I kept wondering where Sarah was.
What she was doing.
Was she out there in the darkness of the bird sanctuary someplace, a nighttime wilderness as tangled as her mind was supposed to be?
I shouldn’t have been drinking, but I was.
I kept going over it again and again.
Sipped at my second martini and tried to remember every word she’d ever said to me, every gesture, tried to decipher every nuance of meaning.
I still could not believe she was crazy.
But she had hit Christine Seifert with the stiletto-tipped heel of her sandal.
Could have killed her.
If she was not crazy, why would she have done that? We were on the way to Southern Medical. A team of unprejudiced doctors there would have examined her and...
Perhaps supported the findings of all the other doctors.
I sighed heavily.
I remembered her urgent request for a male attendant to accompany us.

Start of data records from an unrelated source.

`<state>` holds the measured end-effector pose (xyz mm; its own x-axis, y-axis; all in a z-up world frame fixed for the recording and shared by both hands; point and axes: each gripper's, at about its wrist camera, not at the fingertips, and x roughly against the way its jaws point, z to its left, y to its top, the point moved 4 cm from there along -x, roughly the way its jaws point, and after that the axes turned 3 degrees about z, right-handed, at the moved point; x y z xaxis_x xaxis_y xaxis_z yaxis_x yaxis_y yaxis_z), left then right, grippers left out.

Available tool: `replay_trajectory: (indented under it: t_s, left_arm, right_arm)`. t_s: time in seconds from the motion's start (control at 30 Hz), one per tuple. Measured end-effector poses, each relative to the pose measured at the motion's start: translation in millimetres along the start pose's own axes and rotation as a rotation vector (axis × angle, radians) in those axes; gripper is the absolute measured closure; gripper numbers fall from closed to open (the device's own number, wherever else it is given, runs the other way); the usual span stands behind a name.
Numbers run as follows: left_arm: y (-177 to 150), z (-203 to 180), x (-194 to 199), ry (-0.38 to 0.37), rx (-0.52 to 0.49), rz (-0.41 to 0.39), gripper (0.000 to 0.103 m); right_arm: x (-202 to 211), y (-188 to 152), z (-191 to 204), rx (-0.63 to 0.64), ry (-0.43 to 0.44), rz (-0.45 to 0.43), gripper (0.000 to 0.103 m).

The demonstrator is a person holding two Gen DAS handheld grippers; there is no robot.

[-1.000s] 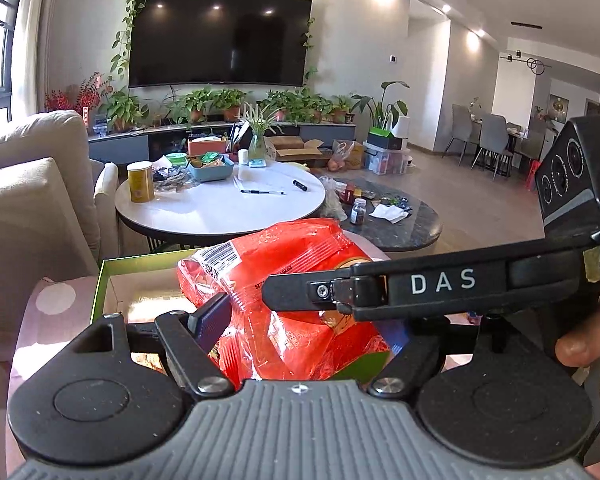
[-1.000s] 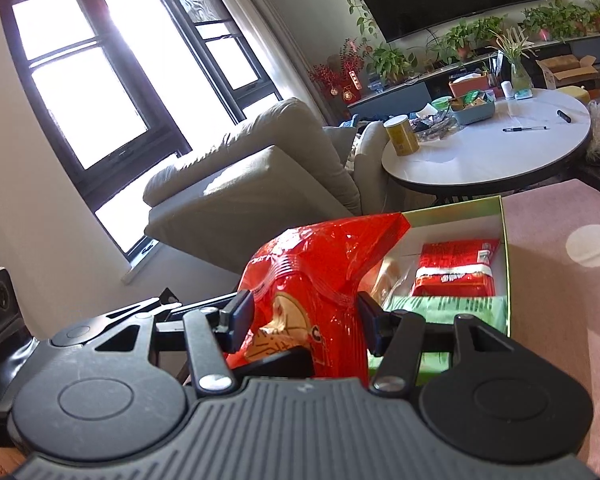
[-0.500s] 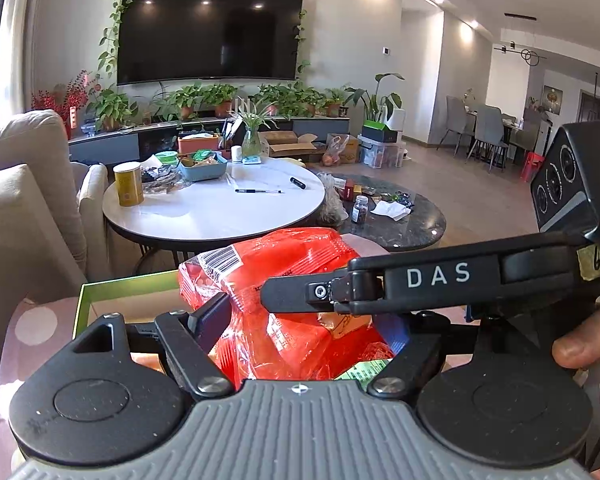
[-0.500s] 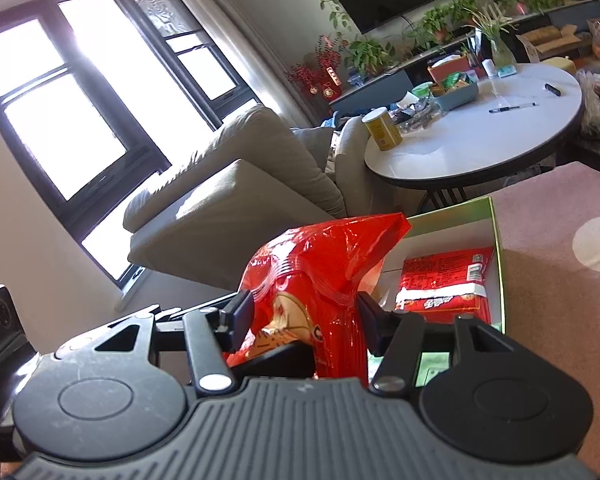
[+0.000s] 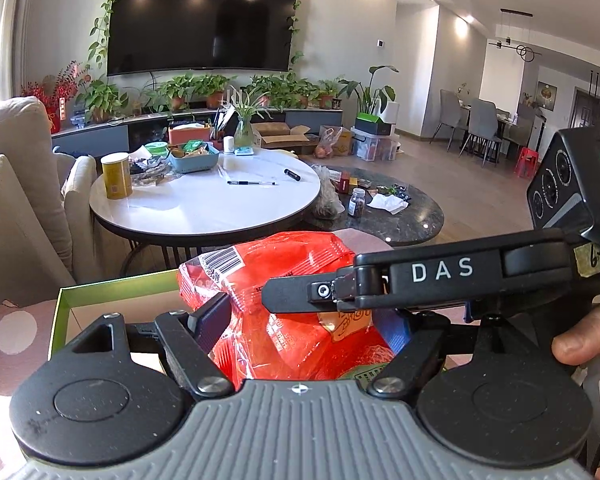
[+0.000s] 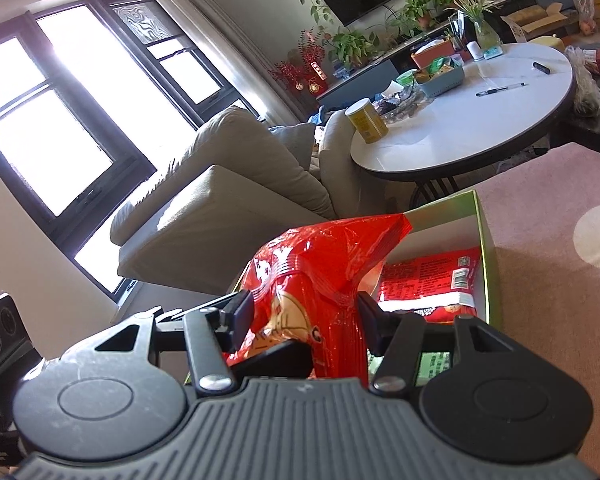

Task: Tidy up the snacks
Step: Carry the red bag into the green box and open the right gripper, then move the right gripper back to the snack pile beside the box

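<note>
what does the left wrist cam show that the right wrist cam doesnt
Only the left wrist view shows the dining chairs, the dark low table, the right gripper from the side and a hand. Only the right wrist view shows the window and the red packet lying inside the green box. Both show the red snack bag between that camera's own fingers, the white round table, the yellow can and the sofa.

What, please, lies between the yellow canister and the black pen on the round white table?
A blue basket of snacks and some crinkled wrappers lie between the yellow canister and the pen; the left wrist view shows it best.
</note>
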<state>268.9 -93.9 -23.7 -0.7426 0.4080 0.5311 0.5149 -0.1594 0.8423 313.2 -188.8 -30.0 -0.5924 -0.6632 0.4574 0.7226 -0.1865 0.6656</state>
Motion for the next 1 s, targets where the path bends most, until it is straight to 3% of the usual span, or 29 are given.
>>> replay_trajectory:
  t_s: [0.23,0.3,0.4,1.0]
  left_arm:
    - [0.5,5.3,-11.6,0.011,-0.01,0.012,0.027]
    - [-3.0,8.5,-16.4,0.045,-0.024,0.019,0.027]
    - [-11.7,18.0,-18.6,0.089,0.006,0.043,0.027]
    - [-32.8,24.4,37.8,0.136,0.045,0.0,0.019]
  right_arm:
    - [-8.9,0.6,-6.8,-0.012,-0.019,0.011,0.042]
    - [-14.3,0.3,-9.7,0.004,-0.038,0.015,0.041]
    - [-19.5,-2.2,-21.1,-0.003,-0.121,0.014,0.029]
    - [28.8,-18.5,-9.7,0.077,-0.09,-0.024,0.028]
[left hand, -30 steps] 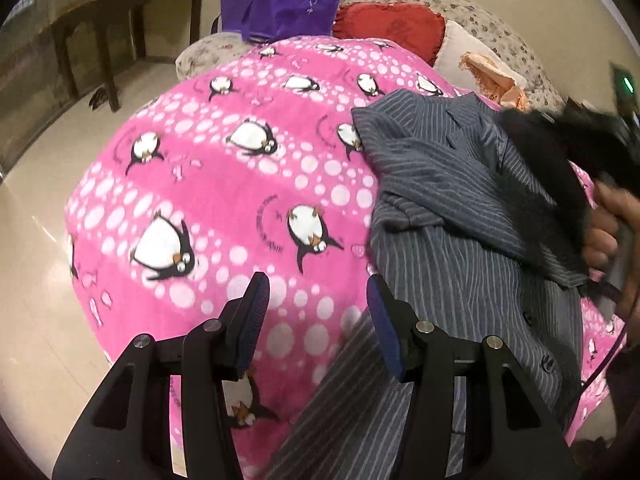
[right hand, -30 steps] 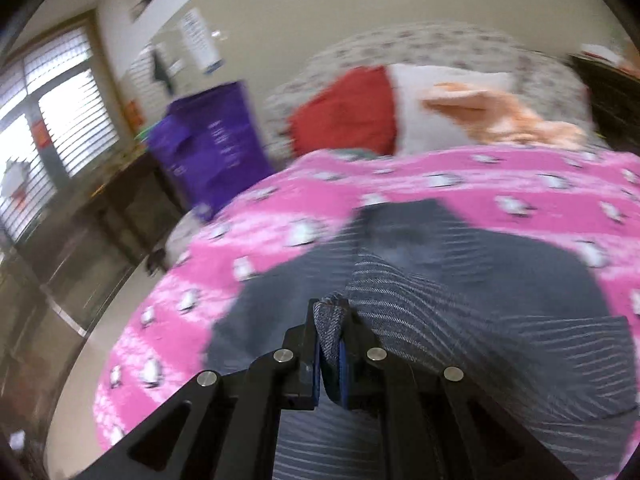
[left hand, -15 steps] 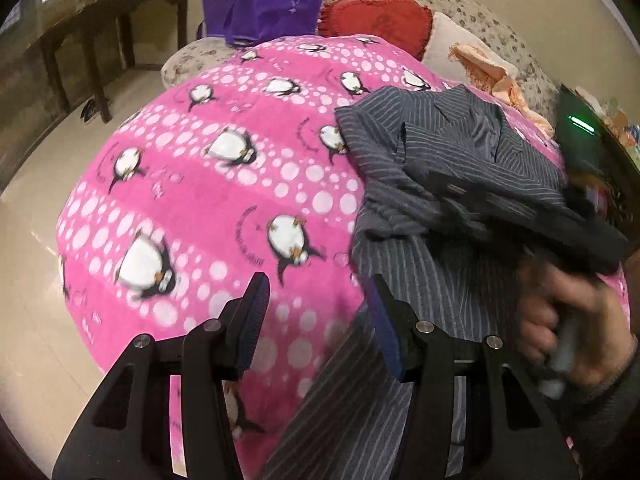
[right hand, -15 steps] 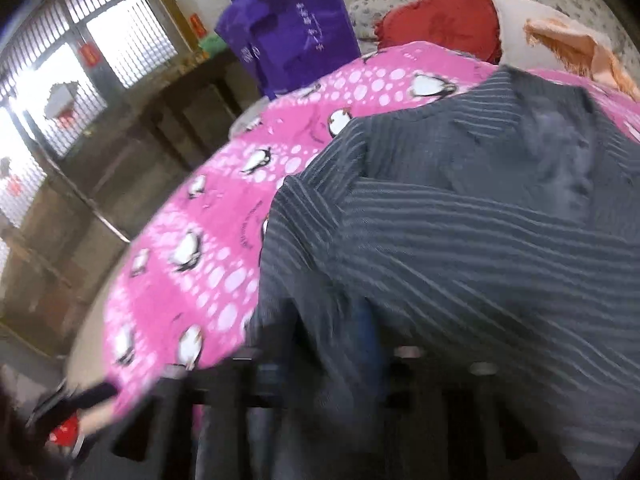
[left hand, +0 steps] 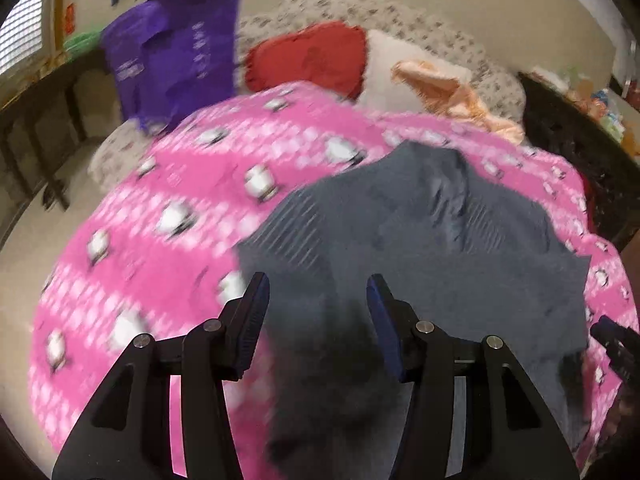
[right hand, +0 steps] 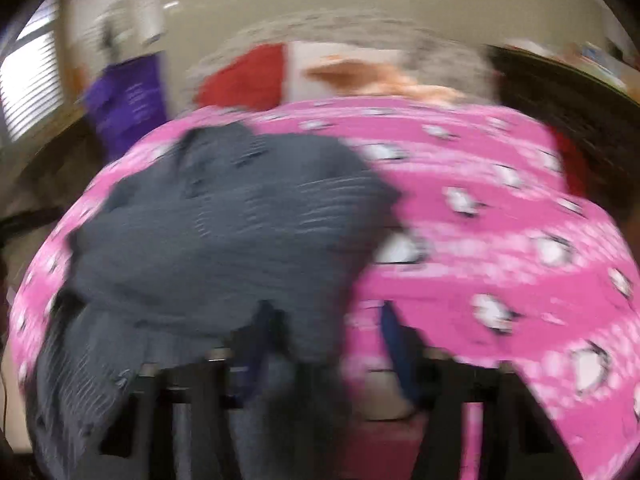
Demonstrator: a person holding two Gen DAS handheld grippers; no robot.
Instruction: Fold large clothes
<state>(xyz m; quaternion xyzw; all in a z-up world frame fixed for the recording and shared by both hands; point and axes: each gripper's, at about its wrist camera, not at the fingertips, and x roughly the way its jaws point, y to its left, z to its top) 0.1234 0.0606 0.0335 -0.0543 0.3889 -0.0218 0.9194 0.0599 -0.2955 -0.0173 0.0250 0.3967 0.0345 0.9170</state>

Had she been planning on flight all along? She’d known the location of the Mobil Station on Xavier and Taylor. Not far from the bird sanctuary, in fact. Had she been there before? Had she calculated that a man couldn’t possibly go into the ladies’ room with her? “Jake doesn’t watch me while I sit on the toilet.” But wouldn’t even a man have walked her as far as the restroom door? Waited outside for her? Or was there a window in the ladies’ room? Had she planned on making her escape through a window? If such a window existed? Go into the restroom, the male attendant waiting outside, climb out through the window, and run off into the thicket. Forced to change her plan, though, when Knott’s insisted that Christine come along. Picked a shoe with a stiletto heel, not entirely suitable for a meeting with the men who would rule on her sanity, but a deadly weapon in the hand of a desperate woman. Clobbered Christine, left her lying on the floor — God, had she killed Tracy Kilbourne and thrown her into the Sawgrass River?
The telephone rang.
Bloom.
They had found her.
I went into the kitchen and snatched the receiver from the wall phone.
“Hello?” I said.
“Dad?”
“Hello, honey, how are you?”
“Okay,” Joanna said. “I guess.”
“What are you doing?”
“Watching television. Mom went to dinner with Oscar the Bald.”
“Anything good on?”
“Is there ever?” She hesitated. “Dad,” she said, “what’d you find out?”
“About what, honey?”
“About... you know... the school.”
“Oh yeah, right,” I said.
“I won’t have to go away, will I, Dad?”
Dr. Pearson had mentioned that I was doing Sarah a great disservice by supporting her delusion. Should I now support Joanna’s hope that she would not be sent away to school in the fall? Should I become the White Knight she desperately wished I could be?
“Dad?” she said. “Did you work it out?”
She was fourteen years old.
I took a deep breath.
“Honey,” I said, “I’ll talk to your mother, of course, but—”
“I thought you might have talked to her already.”
“I did. And both Frank and I went over the separation agreement...”
“Well, what do you mean, ‘talk’ to her, then?”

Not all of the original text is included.